* _TASK BRIEF_
Everything before the line containing "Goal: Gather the" is to be left out; repeat that line and all lines after it exactly, to the end of the data.

####################

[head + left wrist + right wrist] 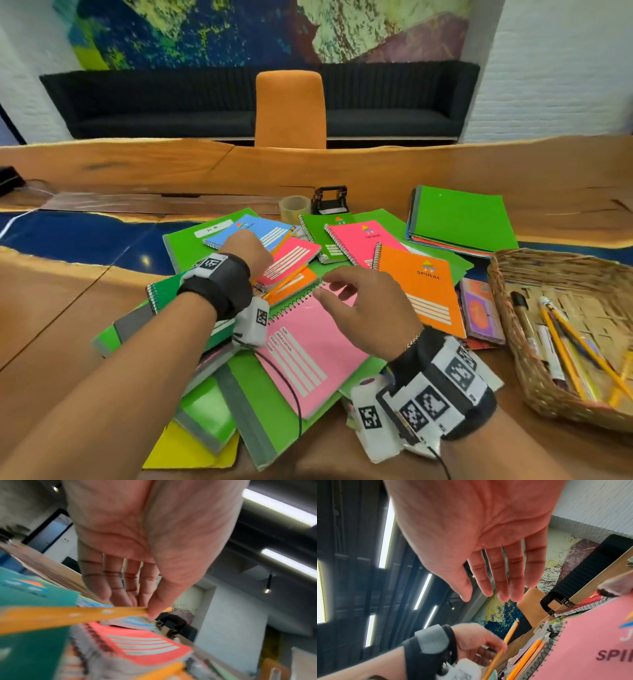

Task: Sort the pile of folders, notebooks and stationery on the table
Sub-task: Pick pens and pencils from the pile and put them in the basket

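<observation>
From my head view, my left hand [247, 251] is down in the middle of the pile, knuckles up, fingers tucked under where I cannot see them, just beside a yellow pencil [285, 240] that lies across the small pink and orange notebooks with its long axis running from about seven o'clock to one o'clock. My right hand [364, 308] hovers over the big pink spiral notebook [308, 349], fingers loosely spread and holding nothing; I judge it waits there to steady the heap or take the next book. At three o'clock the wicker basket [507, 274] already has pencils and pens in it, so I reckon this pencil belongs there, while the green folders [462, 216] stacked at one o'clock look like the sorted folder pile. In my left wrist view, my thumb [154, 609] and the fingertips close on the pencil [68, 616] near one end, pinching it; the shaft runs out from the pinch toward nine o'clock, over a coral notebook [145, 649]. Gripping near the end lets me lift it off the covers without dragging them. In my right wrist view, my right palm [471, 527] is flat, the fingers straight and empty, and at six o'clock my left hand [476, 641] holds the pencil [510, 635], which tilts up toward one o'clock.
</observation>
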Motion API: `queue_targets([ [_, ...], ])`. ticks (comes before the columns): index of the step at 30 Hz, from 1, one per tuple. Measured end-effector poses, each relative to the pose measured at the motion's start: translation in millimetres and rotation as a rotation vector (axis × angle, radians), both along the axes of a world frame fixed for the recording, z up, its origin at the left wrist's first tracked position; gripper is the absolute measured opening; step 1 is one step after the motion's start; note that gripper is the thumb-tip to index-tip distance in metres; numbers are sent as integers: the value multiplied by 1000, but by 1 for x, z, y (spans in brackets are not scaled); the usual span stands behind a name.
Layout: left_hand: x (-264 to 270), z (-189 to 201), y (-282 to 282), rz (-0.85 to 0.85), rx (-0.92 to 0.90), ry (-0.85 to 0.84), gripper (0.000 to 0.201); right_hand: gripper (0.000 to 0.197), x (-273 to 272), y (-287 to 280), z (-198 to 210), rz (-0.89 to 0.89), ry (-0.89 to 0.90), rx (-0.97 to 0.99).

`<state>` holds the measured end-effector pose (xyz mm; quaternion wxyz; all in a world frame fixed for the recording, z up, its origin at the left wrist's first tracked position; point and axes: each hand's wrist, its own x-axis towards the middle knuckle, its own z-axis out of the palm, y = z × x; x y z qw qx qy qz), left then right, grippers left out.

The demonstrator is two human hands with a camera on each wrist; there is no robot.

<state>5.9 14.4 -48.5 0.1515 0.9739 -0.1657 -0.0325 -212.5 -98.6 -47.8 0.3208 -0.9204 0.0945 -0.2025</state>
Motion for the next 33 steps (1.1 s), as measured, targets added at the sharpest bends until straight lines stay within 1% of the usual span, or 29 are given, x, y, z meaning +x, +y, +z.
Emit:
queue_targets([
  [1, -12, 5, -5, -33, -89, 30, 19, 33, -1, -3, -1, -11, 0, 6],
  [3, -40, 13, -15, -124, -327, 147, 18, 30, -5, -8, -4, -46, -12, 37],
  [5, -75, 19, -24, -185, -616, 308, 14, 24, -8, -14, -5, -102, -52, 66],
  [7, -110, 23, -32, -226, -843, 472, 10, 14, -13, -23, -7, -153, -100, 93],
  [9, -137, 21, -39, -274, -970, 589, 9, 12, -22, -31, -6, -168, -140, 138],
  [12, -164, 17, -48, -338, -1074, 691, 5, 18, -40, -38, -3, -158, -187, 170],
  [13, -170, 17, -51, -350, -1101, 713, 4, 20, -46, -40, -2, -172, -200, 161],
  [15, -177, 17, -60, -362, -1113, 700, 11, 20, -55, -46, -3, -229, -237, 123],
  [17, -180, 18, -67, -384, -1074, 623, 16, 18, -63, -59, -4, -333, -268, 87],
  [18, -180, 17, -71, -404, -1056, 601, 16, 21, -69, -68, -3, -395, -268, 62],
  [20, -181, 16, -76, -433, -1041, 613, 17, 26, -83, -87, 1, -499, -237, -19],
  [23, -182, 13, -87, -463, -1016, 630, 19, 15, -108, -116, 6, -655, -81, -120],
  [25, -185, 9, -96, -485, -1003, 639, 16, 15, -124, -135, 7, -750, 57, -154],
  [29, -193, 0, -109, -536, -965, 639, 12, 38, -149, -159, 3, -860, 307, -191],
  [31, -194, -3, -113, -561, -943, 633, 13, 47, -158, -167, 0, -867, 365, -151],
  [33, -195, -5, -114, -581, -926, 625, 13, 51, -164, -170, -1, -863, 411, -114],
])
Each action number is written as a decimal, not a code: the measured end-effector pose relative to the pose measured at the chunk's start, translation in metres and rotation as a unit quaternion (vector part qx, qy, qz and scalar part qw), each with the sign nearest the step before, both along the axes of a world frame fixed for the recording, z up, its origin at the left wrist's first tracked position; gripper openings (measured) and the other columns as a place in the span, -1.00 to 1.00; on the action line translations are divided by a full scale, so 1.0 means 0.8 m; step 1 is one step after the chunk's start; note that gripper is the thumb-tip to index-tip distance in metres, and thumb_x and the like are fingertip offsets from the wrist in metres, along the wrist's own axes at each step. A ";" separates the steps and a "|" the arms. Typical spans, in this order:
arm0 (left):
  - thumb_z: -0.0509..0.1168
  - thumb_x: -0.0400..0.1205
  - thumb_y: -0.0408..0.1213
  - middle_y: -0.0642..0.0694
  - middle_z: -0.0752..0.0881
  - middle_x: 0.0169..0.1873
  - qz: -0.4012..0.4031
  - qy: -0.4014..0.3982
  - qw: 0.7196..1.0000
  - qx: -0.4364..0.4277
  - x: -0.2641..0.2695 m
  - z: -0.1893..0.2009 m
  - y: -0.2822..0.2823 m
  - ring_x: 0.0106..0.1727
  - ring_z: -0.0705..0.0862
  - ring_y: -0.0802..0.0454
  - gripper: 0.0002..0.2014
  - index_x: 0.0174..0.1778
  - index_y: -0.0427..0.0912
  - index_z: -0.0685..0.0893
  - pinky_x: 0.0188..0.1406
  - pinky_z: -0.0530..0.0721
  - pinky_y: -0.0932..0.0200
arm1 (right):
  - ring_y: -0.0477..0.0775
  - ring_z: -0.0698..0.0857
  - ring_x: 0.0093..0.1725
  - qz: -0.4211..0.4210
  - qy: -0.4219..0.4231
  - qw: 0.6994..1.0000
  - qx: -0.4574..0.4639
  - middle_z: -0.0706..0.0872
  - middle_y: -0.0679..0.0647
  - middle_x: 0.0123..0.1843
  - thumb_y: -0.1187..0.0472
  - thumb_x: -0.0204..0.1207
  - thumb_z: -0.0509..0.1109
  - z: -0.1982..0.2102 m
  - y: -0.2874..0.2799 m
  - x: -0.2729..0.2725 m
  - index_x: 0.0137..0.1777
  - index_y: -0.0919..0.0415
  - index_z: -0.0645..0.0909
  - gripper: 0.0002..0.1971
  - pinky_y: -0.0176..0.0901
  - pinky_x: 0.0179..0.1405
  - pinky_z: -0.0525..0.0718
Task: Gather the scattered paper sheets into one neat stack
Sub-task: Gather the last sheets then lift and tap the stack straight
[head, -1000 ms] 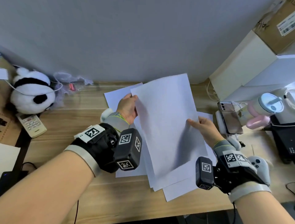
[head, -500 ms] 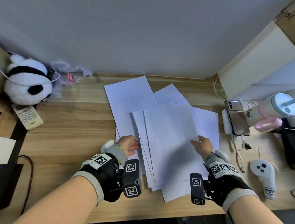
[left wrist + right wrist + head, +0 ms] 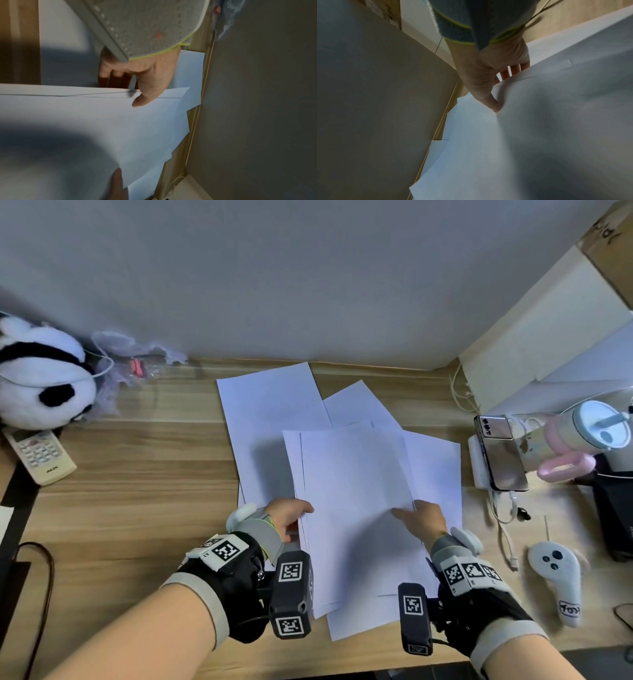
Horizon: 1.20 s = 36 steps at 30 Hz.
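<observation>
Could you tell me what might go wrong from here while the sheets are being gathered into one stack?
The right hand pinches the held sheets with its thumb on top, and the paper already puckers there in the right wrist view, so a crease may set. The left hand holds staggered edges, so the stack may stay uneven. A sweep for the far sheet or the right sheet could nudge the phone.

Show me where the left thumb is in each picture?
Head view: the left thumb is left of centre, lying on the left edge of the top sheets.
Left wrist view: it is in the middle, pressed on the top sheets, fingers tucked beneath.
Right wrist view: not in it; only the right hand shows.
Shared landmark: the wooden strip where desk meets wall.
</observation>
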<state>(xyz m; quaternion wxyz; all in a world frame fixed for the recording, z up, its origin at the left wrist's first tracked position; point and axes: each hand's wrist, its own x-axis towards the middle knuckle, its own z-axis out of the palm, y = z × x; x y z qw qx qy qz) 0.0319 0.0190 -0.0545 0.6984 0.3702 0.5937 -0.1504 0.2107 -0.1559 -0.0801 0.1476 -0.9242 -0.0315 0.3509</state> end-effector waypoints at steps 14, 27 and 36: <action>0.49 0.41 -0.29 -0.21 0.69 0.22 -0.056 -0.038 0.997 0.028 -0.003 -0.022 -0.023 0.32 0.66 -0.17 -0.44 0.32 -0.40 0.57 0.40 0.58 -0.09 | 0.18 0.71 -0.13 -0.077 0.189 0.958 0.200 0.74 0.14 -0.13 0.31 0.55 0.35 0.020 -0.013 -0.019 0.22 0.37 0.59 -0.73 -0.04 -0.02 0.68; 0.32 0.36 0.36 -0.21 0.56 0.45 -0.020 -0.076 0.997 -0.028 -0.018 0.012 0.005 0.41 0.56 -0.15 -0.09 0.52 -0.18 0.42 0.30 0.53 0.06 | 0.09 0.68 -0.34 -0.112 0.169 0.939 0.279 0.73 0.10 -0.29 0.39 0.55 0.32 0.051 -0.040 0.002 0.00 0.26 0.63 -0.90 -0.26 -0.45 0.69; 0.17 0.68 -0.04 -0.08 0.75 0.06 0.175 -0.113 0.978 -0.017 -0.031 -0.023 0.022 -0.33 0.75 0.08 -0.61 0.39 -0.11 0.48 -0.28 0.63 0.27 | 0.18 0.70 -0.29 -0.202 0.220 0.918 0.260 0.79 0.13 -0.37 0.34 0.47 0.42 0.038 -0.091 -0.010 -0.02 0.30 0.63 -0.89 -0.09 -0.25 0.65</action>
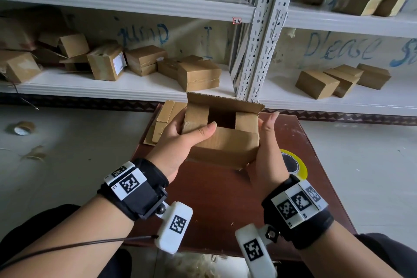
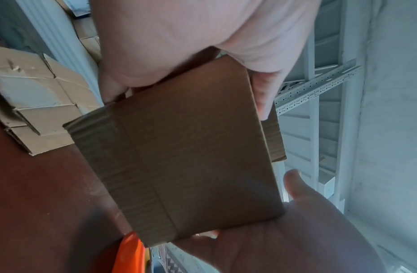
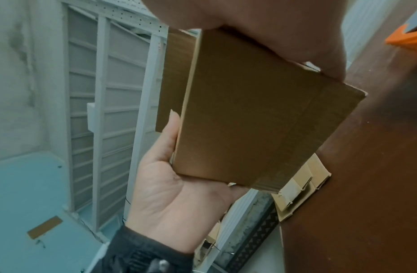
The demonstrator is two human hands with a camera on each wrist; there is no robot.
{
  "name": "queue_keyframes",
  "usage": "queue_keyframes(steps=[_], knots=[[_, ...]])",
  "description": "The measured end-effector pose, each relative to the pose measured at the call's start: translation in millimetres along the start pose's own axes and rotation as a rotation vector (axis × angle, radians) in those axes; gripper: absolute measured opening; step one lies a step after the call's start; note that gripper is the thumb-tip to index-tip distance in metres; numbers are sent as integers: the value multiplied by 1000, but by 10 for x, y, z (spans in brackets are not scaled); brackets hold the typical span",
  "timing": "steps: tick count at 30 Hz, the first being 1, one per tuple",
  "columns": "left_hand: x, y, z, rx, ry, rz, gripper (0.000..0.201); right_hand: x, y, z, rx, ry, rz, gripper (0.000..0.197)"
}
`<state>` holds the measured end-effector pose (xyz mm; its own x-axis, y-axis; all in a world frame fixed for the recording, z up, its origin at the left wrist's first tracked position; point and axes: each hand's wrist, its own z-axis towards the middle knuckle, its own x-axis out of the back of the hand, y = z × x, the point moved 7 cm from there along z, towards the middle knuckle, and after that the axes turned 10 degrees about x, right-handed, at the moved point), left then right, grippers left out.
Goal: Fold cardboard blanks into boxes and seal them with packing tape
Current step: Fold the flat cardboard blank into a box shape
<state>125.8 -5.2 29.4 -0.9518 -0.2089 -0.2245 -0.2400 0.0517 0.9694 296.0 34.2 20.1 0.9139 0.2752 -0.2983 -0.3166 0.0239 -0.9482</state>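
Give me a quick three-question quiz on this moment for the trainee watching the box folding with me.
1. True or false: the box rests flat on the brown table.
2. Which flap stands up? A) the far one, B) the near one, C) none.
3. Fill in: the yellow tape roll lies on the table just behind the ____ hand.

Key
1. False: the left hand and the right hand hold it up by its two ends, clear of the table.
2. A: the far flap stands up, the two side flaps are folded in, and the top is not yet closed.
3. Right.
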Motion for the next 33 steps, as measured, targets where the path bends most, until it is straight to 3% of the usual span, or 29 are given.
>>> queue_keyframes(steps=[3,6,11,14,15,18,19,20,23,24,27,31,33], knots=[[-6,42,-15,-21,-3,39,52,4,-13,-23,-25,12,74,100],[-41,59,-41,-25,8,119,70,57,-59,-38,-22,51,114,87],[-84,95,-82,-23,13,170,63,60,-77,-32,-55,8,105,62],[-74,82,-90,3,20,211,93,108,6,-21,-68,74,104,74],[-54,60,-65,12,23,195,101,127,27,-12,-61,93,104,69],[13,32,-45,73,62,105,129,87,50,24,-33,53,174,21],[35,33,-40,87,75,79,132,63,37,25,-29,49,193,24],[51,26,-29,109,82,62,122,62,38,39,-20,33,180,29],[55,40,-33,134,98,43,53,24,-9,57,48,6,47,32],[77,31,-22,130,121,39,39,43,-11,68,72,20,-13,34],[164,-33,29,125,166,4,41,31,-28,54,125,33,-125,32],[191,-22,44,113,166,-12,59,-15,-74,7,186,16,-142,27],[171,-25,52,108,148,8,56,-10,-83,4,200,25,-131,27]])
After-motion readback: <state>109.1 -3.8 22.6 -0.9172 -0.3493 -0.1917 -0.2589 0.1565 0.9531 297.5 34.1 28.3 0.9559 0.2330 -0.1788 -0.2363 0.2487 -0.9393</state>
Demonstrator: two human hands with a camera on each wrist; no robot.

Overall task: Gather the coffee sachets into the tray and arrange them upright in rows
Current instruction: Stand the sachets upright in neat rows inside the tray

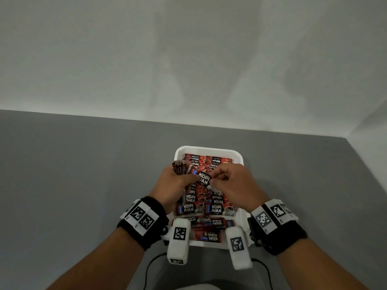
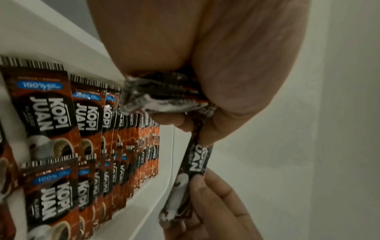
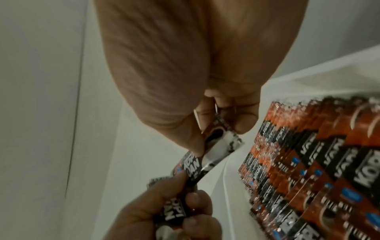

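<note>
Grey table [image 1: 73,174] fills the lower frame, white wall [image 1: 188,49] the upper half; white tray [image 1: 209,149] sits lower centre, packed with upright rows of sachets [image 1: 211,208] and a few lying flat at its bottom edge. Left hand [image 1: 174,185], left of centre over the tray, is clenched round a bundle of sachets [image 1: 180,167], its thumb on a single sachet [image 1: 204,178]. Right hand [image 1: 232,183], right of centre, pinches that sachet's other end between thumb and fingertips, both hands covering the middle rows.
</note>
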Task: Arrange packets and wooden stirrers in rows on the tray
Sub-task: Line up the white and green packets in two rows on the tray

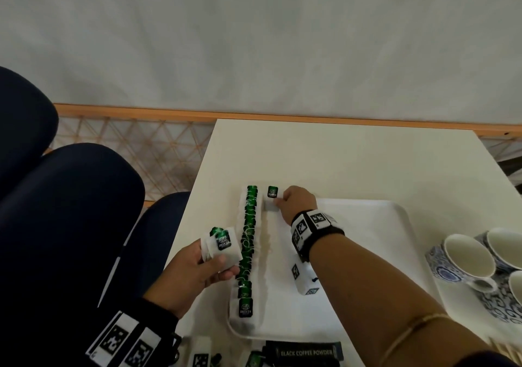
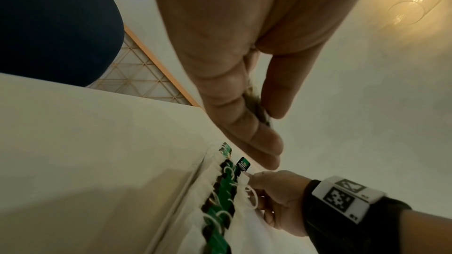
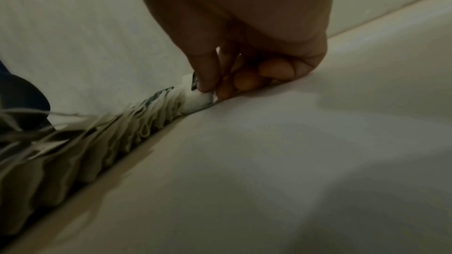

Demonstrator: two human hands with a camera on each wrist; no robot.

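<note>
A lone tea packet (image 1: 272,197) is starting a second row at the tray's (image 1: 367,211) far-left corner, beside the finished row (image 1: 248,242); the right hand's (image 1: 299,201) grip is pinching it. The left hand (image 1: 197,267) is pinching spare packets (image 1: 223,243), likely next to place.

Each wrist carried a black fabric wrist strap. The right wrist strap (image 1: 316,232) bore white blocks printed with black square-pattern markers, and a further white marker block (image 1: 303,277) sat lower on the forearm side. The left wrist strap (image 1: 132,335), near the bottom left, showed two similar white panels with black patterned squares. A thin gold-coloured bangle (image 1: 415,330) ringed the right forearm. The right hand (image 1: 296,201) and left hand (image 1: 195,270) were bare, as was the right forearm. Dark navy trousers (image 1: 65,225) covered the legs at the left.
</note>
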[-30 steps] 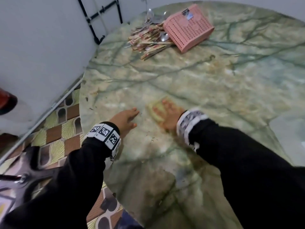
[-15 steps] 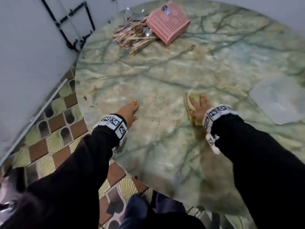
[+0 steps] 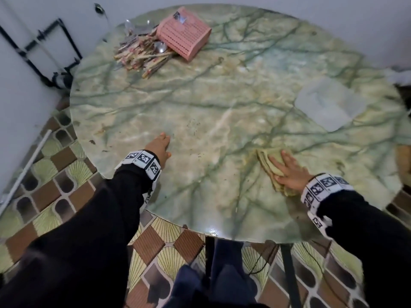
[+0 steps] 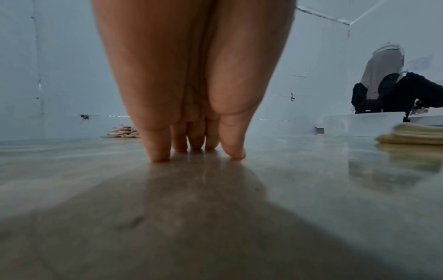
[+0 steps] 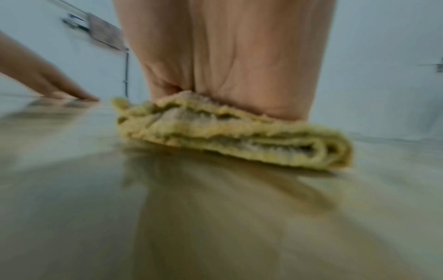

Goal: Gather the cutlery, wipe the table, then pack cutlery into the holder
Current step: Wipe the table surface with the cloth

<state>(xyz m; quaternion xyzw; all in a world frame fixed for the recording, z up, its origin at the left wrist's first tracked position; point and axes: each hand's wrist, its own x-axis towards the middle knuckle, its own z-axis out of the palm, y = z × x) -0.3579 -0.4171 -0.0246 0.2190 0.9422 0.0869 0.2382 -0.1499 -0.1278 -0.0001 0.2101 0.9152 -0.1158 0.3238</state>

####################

* _ANSWER SPACE_
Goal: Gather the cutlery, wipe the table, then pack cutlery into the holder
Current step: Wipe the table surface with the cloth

<state>(xyz m; quaternion xyzw; all in a world frame fixed for the recording, z up, its origin at the left wrist's first tracked position; point and axes: each hand's wrist, its own x-axis towards the middle knuckle, its own z-axis out of the palm, y = z × x) -0.3579 -0.4171 -0.0246 0.2190 0.9422 0.0869 0.2382 -0.1499 -0.1278 -0.0001 0.2101 0.9152 -0.1158 0.3238</state>

This exercise has nothing further to it.